One noteworthy thing about this system is that ESO-LV 5340211 is brighter than ESO 534-021 although ESO-LV 5340211 has about 6 times higher redshift (and therefore should be 6 times farther from us than ESO 534-021). I queried NED for galaxies between redshifts 18016 and 18216 (+/- 100 km/s from the redshift of ESO-LV 5340211). From resulting set of galaxies 1942 had nominal magnitude data (apparently) at same band as ESO-LV 5340211. Apparent magnitude of ESO-LV 5340211 is 14.66. Average apparent magnitude of the 1942 galaxies is 17.73. Standard deviation of the apparent magnitude of 1942 galaxies is 1.15. The apparent magnitude of ESO-LV 5340211 therefore deviates by about 2.7 sigmas from the mean apparent magnitude of the galaxies at its redshift.

It should be noted that of the 1942 galaxies, ESO-LV 5340211 is not brightest even if it is among the brightest. There are 13 galaxies that are brighter than ESO-LV 5340211. I checked the 13 galaxies and in one system (2MFGC 12636) there was similar situation that the high redshift galaxy was clearly brighter than nearby lower redshift galaxy. This is perhaps something to study in near future.

Figure 1. The objects with measured redshifts near ESO 534-021. Size of the image is 5 x 5 arcmin.

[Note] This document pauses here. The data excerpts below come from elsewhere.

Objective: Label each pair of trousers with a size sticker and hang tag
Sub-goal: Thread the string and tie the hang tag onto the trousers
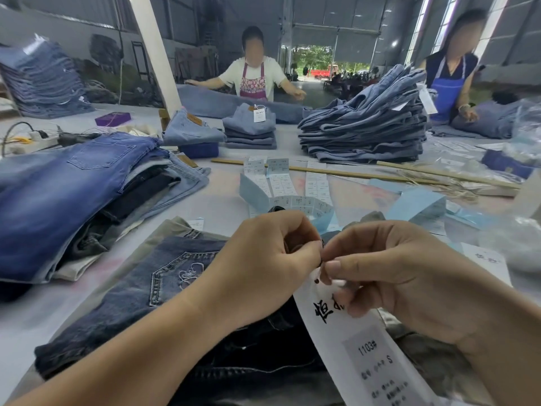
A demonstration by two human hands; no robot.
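Both hands meet close to the camera over a pair of dark jeans [164, 288] lying on the bench [222, 209]. The left hand [263, 259] has its fingers curled and pinches something small and dark at the fingertips; what it is cannot be told. The right hand [389, 273] pinches the top of a long white hang tag [351, 341] between thumb and forefinger, next to a small hole in the tag. The tag slopes down toward the camera below the right hand; it carries large black characters, and a grey sticker on it reads "1103#" and "S", the smaller lines being too blurred to read. The jeans under the left hand show a back pocket with pale embroidered stitching. Just beyond the hands lie strips of size stickers [292, 183] on pale blue backing, their print too small to read. Left of the hands is a stack of folded jeans [73, 186], blue on top. Farther off, beyond the right hand, stands a tall pile of light blue jeans [366, 124], and a smaller pile [250, 130] with a white tag on top. Two people [254, 77] work at the far side.
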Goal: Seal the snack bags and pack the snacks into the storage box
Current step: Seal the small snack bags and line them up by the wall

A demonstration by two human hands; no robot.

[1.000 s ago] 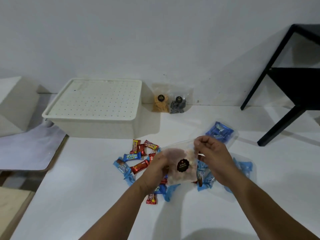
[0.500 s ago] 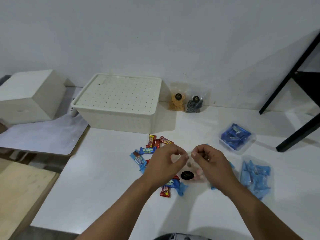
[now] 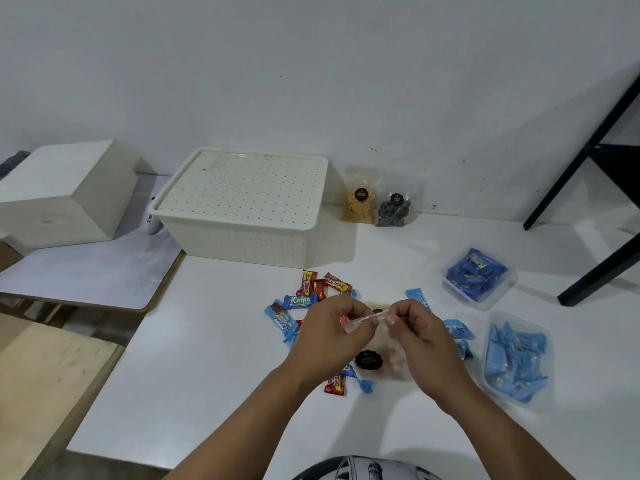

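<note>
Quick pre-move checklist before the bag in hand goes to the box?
1. Both hands on the bag's top strip: ok, left hand and right hand pinch the clear snack bag.
2. Seal closed along its full length: cannot tell, fingers cover the ends.
3. Storage box open: not ok, lid on.
4. Path to box: ok, only flat loose wrapped snacks lie between.
5. Other bags handled: not ok, two small bags stand by the wall.

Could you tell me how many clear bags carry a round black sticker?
3: orange-snack bag and dark-snack bag against the wall, pale-snack bag held between both hands. More may be hidden.
</note>
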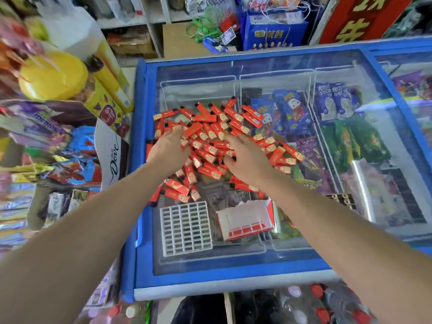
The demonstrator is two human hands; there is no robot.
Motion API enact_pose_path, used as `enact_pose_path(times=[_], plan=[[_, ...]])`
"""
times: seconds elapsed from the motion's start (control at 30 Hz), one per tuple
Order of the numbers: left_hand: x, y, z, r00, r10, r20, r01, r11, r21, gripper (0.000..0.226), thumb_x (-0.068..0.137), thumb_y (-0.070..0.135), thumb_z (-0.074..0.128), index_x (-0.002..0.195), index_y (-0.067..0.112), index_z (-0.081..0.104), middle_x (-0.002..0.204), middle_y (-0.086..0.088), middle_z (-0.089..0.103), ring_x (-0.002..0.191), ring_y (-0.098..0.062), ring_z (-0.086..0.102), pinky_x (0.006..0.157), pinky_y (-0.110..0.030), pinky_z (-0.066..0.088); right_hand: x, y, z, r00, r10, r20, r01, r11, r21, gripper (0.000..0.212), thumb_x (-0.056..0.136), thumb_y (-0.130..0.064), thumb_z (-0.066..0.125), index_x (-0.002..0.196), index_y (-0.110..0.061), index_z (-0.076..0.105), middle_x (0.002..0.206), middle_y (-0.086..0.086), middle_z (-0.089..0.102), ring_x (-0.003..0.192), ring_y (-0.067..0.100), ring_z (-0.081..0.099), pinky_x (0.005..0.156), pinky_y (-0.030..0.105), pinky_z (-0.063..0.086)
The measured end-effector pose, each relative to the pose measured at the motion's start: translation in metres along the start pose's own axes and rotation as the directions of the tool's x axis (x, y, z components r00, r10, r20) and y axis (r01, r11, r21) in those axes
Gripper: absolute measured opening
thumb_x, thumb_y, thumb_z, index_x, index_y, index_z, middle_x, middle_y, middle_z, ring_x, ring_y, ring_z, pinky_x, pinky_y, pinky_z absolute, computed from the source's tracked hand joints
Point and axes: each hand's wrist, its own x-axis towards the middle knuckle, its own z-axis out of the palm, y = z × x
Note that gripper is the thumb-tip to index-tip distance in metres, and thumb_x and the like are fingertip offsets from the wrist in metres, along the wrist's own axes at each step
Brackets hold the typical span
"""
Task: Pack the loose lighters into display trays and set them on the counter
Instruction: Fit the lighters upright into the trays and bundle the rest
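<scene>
1. Lighters (pixel 210 141): red, loose, heaped on the glass lid of the freezer (pixel 140 230), far side of centre; none yet slotted.
2. Left hand (pixel 169 149): palm down on the left part of the heap, fingers spread flat, gripping nothing that shows.
3. Right hand (pixel 247 157): palm down on the right part of the heap, fingers extended, apart from the left with lighters between them.
4. Grid tray (pixel 185 228): white, slotted, lying flat near the front of the lid, just below the heap; slots appear empty.
5. Display box (pixel 247 219): red and white, beside the grid tray, tilted, open side up.
6. Step in hand, judged: gathering or sorting the heap, packing barely begun. Next move calls for pinching up a few lighters, aligning them one way, and seating them upright in the slots.
7. Surroundings: a shop; ice-cream packets under the glass, snack shelves (pixel 46 136) to the left, a blue bag (pixel 273 31) beyond.
</scene>
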Motion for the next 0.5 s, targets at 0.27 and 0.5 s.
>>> enact_pose_path(times=[0.27,0.5], plan=[[0.051,-0.009,0.0,0.998,0.058,-0.021,-0.056,0.993,0.104,0.034,0.101,0.03,0.057,0.13,0.012,0.059,0.125,-0.012,0.06,0.107,-0.035,0.062,0.081,-0.045,0.054,0.077,-0.013,0.011,0.998,-0.028,0.052,0.035,0.989,-0.145,0.064,0.102,-0.022,0.053,0.159,-0.013,0.025,0.161,0.009,0.036,0.145,0.033,0.035,0.115,0.048,0.038],[0.07,-0.013,0.013,0.992,0.127,-0.018,-0.116,0.945,0.304,0.044,0.1,0.046,0.06,0.129,0.013,0.056,0.119,-0.009,0.062,0.107,-0.03,0.063,0.071,-0.039,0.051,0.121,-0.024,0.019,0.994,-0.065,0.086,0.088,0.948,-0.307,0.081,0.098,-0.012,0.056,0.164,-0.016,0.008,0.168,0.008,0.023,0.154,0.03,0.019,0.126,0.046,0.022]])
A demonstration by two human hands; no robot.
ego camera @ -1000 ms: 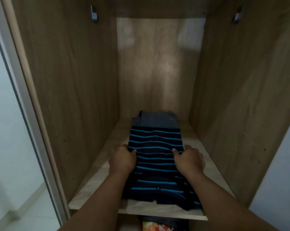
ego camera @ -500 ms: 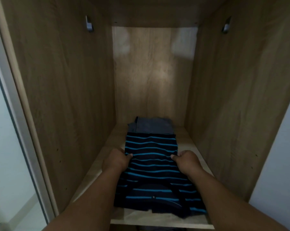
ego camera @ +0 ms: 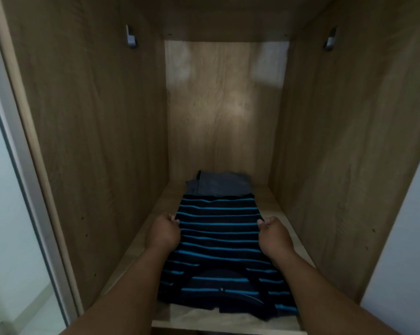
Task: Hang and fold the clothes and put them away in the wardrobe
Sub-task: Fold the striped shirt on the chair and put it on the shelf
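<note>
The left hand (ego camera: 163, 232) has its fingers curled round the left edge of a folded striped shirt (ego camera: 220, 234), and the right hand (ego camera: 274, 235) grips the right edge in the same way, thumb on top. The two hands sit level with each other, well apart, with the width of the shirt between them. Both forearms reach in from the 6 o'clock side.

The shirt is dark navy with bright blue stripes running across it. It lies flat on the wooden shelf (ego camera: 280, 209) inside the wardrobe (ego camera: 90, 131), collar towards the front edge. A tiny pale mark shows on the inside of the collar, too small to read.

At 12 o'clock from the shirt, touching its far edge, lies a folded grey garment (ego camera: 222, 186) near the back panel.

High on the side walls, a metal bracket (ego camera: 131, 40) sits at 11 o'clock and a second bracket (ego camera: 329, 42) at 1 o'clock. A pale door frame (ego camera: 23, 170) runs down the side at 9 o'clock.
</note>
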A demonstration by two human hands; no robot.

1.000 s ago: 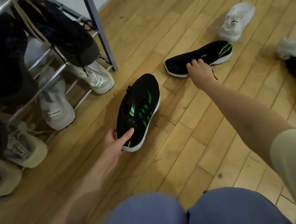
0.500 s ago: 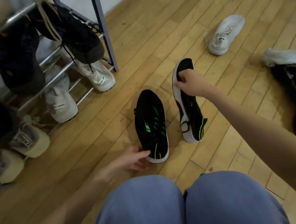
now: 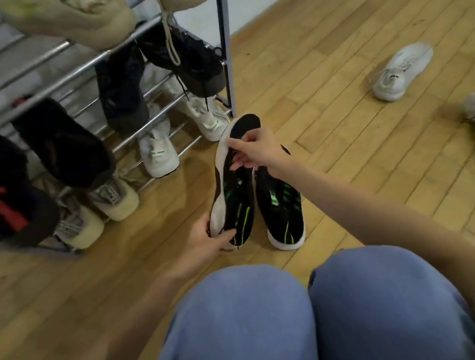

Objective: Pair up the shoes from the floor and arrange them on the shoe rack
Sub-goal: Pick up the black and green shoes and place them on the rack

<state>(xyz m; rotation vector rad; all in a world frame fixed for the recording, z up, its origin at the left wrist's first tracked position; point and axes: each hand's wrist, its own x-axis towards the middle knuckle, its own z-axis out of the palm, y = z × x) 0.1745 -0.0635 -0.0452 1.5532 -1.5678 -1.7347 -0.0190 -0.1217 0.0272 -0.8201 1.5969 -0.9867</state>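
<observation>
Closest to the viewer are a crouching person's two knees in blue trousers (image 3: pixel 284 328). Just beyond them, the left hand (image 3: pixel 214 241) curls around the toe end of a black sneaker with green stripes (image 3: pixel 232 186), which is tipped on its side so its white sole faces left. The right hand (image 3: pixel 253 150) reaches across and pinches the heel end of that same shoe between thumb and fingers. Its matching sneaker (image 3: pixel 281 207) sits flat on the wooden floor (image 3: pixel 318 51), touching the held one.

A likely risk: with only fingertip holds at each end, the tilted shoe could slip or twist free, or knock its mate out of line.

Farther off, the metal shoe rack (image 3: pixel 225 41) stands at left, holding dark and pale shoes. A white sneaker (image 3: pixel 401 71) lies well apart on the right, and more shoes sit at the right edge.
</observation>
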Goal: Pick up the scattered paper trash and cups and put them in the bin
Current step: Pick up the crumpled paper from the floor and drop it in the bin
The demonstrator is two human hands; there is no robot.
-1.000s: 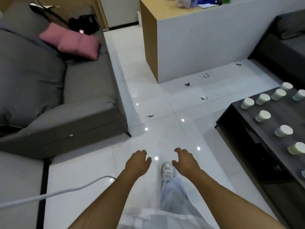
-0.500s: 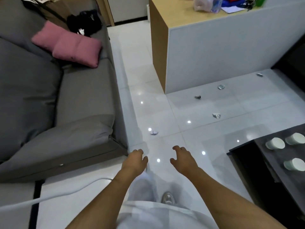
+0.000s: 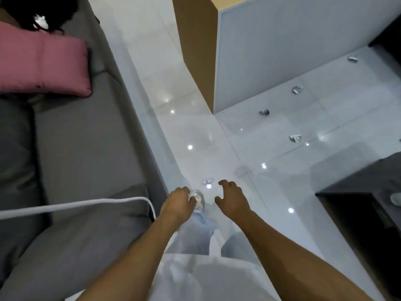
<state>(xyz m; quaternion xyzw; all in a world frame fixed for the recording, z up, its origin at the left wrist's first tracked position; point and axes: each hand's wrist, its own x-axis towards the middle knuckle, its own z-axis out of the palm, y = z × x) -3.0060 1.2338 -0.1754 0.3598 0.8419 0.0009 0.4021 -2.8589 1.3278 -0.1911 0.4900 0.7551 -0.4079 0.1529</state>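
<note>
Glossy white floor (image 3: 271, 181), paper scrap (image 3: 207, 181) just beyond right hand (image 3: 231, 199)

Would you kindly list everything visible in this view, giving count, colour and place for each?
paper scraps: five, whitish-grey, on the floor; one just ahead of the hands, four further off to the right
sofa: one, grey, left side
cushion: one, pink, on the sofa, upper left
dark bundle: one, black, on the sofa behind the cushion; too blurred to name
cable: one, white, running across the sofa's near end
counter: one, white front with wood-brown side, top centre
low table: one, dark, right edge
cup: one in view, pale, on the low table at the frame edge
floor: white glossy tiles
left hand: bare, fingers loosely curled, holds nothing
right hand: bare, fingers loosely curled, holds nothing
</note>
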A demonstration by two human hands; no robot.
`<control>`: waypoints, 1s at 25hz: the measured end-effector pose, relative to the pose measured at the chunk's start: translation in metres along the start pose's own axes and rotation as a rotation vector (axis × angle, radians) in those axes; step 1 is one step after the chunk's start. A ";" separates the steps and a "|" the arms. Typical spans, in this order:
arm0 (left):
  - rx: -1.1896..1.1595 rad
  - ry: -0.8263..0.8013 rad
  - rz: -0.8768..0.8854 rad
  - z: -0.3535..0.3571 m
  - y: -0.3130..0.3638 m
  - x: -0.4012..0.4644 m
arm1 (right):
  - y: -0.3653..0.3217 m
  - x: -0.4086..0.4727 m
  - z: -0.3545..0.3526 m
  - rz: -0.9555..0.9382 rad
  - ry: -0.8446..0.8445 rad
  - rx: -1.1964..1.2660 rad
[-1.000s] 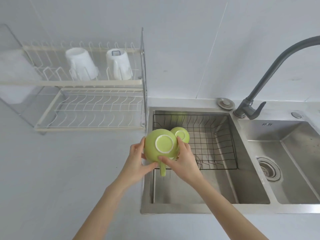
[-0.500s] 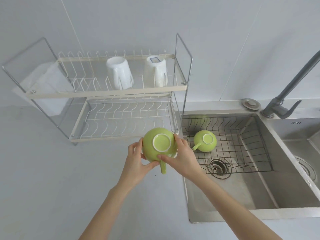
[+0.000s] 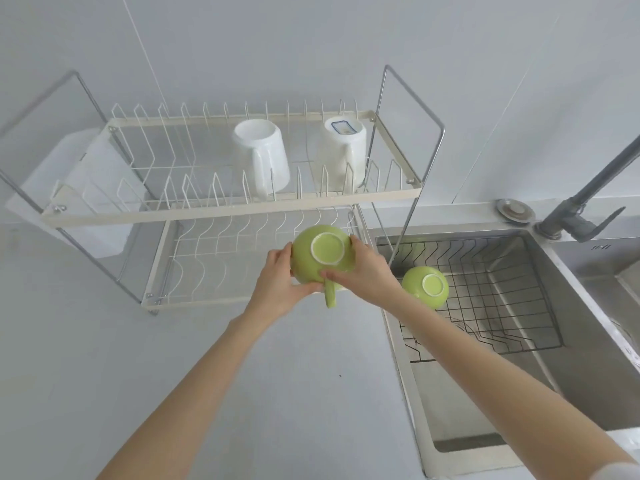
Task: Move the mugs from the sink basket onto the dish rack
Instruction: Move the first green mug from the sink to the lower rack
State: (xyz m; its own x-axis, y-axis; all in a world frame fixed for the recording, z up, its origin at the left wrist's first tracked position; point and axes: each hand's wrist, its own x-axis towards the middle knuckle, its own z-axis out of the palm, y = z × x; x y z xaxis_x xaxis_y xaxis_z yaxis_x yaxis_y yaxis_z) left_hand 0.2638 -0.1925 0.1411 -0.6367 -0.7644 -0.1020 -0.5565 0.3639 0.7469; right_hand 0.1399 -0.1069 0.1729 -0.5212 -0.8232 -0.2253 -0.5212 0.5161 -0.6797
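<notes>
I hold a green mug [image 3: 320,259] upside down, base toward me and handle pointing down, over the front right part of the dish rack's lower tier [image 3: 214,258]. My left hand [image 3: 277,284] cups its left side and my right hand [image 3: 370,271] its right side. A second green mug [image 3: 425,287] lies upside down in the wire sink basket [image 3: 502,296], partly behind my right forearm. Two white mugs [image 3: 263,157] [image 3: 343,152] stand inverted on the rack's upper tier [image 3: 242,206].
The steel sink [image 3: 519,393] fills the right side, with a grey faucet [image 3: 581,209] at its back. A steel rack frame post [image 3: 412,199] rises beside the sink's left edge. A white board [image 3: 86,188] leans at the rack's left end. Grey counter [image 3: 138,375] lies in front.
Both hands have carried the green mug away from the sink, up and over the rack's lower tier. The view has swung left and closer to the rack.
</notes>
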 end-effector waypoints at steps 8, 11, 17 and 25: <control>-0.015 -0.069 -0.022 0.009 -0.012 0.048 | 0.005 0.046 0.002 0.073 -0.040 -0.041; -0.009 -0.083 -0.048 0.016 -0.016 0.058 | 0.007 0.054 0.002 0.078 -0.056 -0.065; 0.000 -0.105 -0.020 0.023 -0.016 0.064 | 0.018 0.059 0.006 0.068 -0.069 -0.076; 0.056 -0.134 -0.022 0.020 -0.011 0.060 | 0.022 0.059 0.010 0.047 -0.064 -0.124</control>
State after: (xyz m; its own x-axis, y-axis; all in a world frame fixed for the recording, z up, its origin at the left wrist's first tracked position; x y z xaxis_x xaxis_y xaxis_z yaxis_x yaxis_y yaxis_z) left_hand 0.2206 -0.2317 0.1133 -0.6875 -0.6961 -0.2070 -0.5973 0.3799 0.7063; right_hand 0.1040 -0.1467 0.1380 -0.5052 -0.8086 -0.3015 -0.5784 0.5766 -0.5771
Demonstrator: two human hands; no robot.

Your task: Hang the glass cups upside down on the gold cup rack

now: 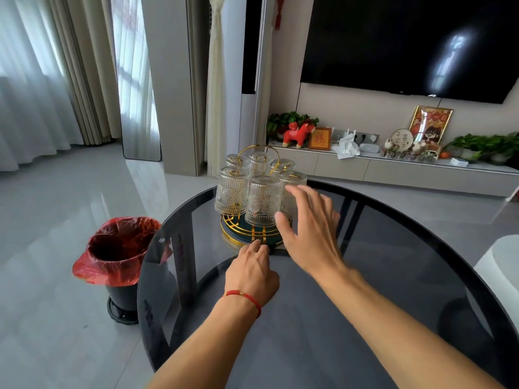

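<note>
The gold cup rack (pixel 247 234) stands on the far side of a round dark glass table (pixel 393 290). Its base is a round dark tray with a gold grid, and a gold loop handle rises at the top. Several ribbed glass cups (pixel 262 200) hang on it upside down, filling the pegs I can see. My left hand (pixel 252 268), with a red string on the wrist, rests its fingertips on the near rim of the rack's base. My right hand (pixel 309 228) is spread open just right of the front cups, holding nothing; it partly hides the rightmost cup.
A black bin with a red liner (pixel 118 248) stands on the floor left of the table. Beyond the table runs a low TV cabinet (pixel 365 164) with ornaments and plants, under a wall-mounted screen. A white rounded object (pixel 502 262) sits at the right edge.
</note>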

Image is from Digitized Sky Survey.

Objects and their data

1 ESO 534-021 Sc 0.010474 (3140 km/s) 15.48 0
2 ESO-LV 5340211 galaxy 0.060428 (18116 km/s) 14.66 0.269

NED objects within 10′ from ESO 534-021

UGC 06003 – high redshift galaxy at the edge of the disk

Figure 1 shows UGC 06003 system. A galaxy with clearly higher redshift (object 2 in Figure 1) lies at the edge of UGC 06003’s (object 1 in Figure 1) disk. Apart from closeness to UGC 06003, there doesn’t seem to be any evidence suggesting that this apparent background galaxy would be anything else than a background galaxy.

Figure 1. The objects with measured redshifts near UGC 06003. Size of the image is about 3.4 x 3.4 arcmin. Image is from Sloan Digital Sky Survey.

Object 3 is quite well aligned across UGC 06003 with a similar looking object at the edge of Figure 2, but the object doesn’t have redshift available. In fact, there is a line alignment consisting of object 3, nucleus of object 1 (only roughly at the alignment line), object 2, yellow compact object, and then the object 3 counterpart.

Objects and their data

1 UGC 06003 S0/a 0.019410 (5819 km/s) 14.7 0
2 SDSS J105302.76+043800.8 galaxy 0.239829 20.4 (g) 0.288
3 SDSS J105309.72+043738.6 galaxy 0.463130 21.7 (g) 1.490
4 SDSS J105257.64+043726.9 galaxy 0.019277 17.9 (g) 1.612

NED objects within 10′ from UGC 06003

AM 0213-283 – higher redshift companion galaxy

AM 0213-283 was included to sample of Arp (1981). He reported his measurements of the redshifts in this system and noted:

The central object is a very disturbed spiral. High resolution photographs in the following paper indicate that the companion SE is on the end of a spiral arm, and the companion N is strongly interacting. The spectrum of the companion N shows strong, high excitation emission lines.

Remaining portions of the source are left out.